Mathias Rust, who stunned the world as a teenager when he landed his Cessna plane in Moscow's Red Square, has re-emerged 20 years later to reveal his regrets about his peace mission.

Mr Rust, now 39, penetrated the Soviet Union's air defenses on May 27 1987, to deliver a message of peace to Moscow. "I was naive, I really should not have done it," he said in an interview. "It caused me so much hardship."

The West German's journey had started in Helsinki. He turned off his communications equipment and headed east. "The whole flight I was in a trance," he told the Washington Post. "It was like an out-of-body experience ... I remember flying over a beach in Estonia, and I said to myself, "'I'm in the Soviet Union now.'"

After circling Red Square three times, and having been mistaken for a flock of geese by the national air defense system, the amateur pilot circled the walls of the Kremlin and landed in front of St Basil's Cathedral. "It was like being reborn," he recalled. "It was unreal. I just cannot find words to explain."

He spent an hour chatting to people before the KGB came to arrest him. He was sentenced to four years in a labour camp, but was released after 14 months.

Mr Rust, who has just divorced his second wife, has led a chequered life. In 1989 he stabbed a nurse who rejected his advances and was sentenced to two and a half years in prison. Six years ago he was fined for stealing a jumper from a Hamburg department store and he has since been found guilty on fraud charges and for refusing to pay a furniture bill. Mr Rust said he put his difficult life down to psychological problems caused by his imprisonment.

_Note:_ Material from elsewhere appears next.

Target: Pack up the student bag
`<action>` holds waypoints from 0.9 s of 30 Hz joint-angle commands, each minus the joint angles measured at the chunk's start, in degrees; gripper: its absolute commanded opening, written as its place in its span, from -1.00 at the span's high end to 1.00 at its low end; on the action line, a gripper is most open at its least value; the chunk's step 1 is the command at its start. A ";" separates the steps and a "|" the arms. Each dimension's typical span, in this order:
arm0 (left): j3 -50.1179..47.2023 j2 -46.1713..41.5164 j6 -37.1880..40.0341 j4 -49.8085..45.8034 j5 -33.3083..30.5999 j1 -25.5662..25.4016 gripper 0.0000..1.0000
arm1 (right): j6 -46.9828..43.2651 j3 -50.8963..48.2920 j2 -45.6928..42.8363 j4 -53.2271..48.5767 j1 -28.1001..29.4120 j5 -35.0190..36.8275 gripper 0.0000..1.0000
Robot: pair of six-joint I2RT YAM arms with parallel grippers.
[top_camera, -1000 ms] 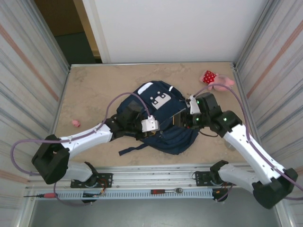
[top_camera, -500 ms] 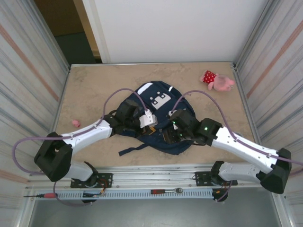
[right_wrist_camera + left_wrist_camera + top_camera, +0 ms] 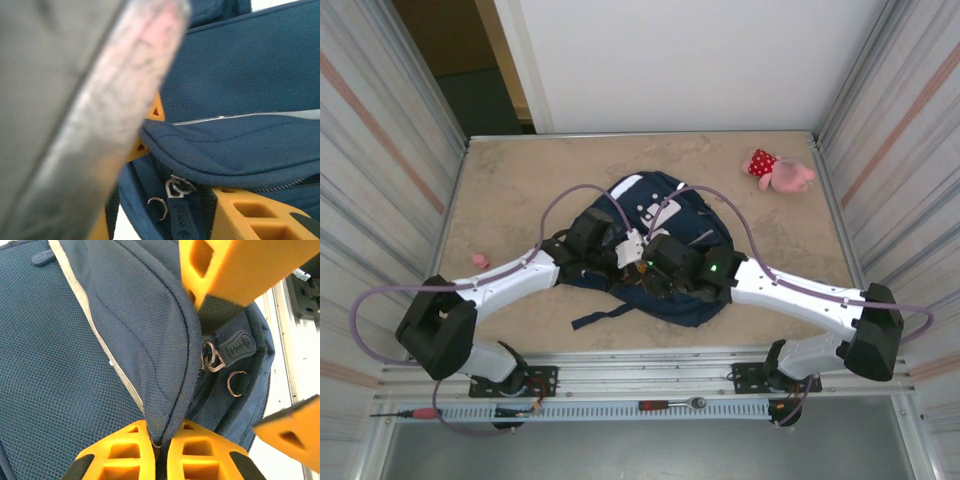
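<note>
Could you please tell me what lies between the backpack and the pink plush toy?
In the top view, bare tabletop lies between the backpack and the plush toy, apart from a purple cable arching past the backpack's edge.

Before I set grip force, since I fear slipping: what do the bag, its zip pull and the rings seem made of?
Bag: woven synthetic cloth, matte, by its fine mesh-like weave. Zip pull: probably moulded rubber or plastic, dull, with raised lettering. Rings: thin metal wire, by their grey shine.
</note>
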 commanded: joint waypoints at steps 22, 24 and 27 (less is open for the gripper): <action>1.42 -1.77 -2.21 0.79 4.23 0.50 1.00 | 1.92 -5.16 -1.32 -0.47 -7.13 -7.06 0.51; 1.28 -1.91 -2.12 0.75 3.91 0.52 1.00 | 1.86 -4.80 -1.28 -1.85 -7.31 -6.32 0.65; 0.98 -2.15 -1.77 0.28 3.22 0.74 1.00 | 2.30 -3.72 -1.88 -5.14 -8.43 -4.73 0.80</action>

When his attempts to establish himself as a freelance negotiator in the Israeli-Palestinian conflict came to nothing, he decided to become a poker player and investor, based mainly in Estonia.

"I wanted to do something substantial that secured me financially," he told the Moscow Times. He said he once walked away from one sitting with $1m in winnings - "but I have also lost a lot".

Mr Rust now divides his time between Hamburg and Tallinn.

"When I look back, I am of two minds about what I did," he said of his Red Square adventure.

"I caused myself a lot of problems, but it was my destiny, and you have to live your destiny."